■ To do
Transcribe the lines from the start of the data below through the line with "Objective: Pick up", word for word and nothing more.

■ Given information
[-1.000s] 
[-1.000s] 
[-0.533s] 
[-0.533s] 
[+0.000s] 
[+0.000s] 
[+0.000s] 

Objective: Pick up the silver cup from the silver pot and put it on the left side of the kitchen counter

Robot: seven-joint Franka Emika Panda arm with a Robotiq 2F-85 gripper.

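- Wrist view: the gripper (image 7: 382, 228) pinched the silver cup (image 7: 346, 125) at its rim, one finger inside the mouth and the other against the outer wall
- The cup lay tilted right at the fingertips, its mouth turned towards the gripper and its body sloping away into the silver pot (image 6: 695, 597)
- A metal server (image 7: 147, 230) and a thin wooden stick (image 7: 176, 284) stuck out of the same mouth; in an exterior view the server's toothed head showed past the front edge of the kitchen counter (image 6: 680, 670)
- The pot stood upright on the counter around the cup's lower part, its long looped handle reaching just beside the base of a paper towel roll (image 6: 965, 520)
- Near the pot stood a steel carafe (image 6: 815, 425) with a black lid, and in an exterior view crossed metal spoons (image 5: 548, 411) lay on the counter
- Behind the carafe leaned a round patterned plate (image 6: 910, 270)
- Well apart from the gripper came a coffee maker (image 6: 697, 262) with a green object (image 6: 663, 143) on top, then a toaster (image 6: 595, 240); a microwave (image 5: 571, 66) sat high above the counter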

■ Exercise response
[-1.000s] 
[-1.000s] 
[-0.533s] 
[-0.533s] 
[+0.000s] 
[+0.000s] 
[+0.000s] 

Objective: Pick up the silver cup from the silver pot and put it on the left side of the kitchen counter

No more output is required for the exercise.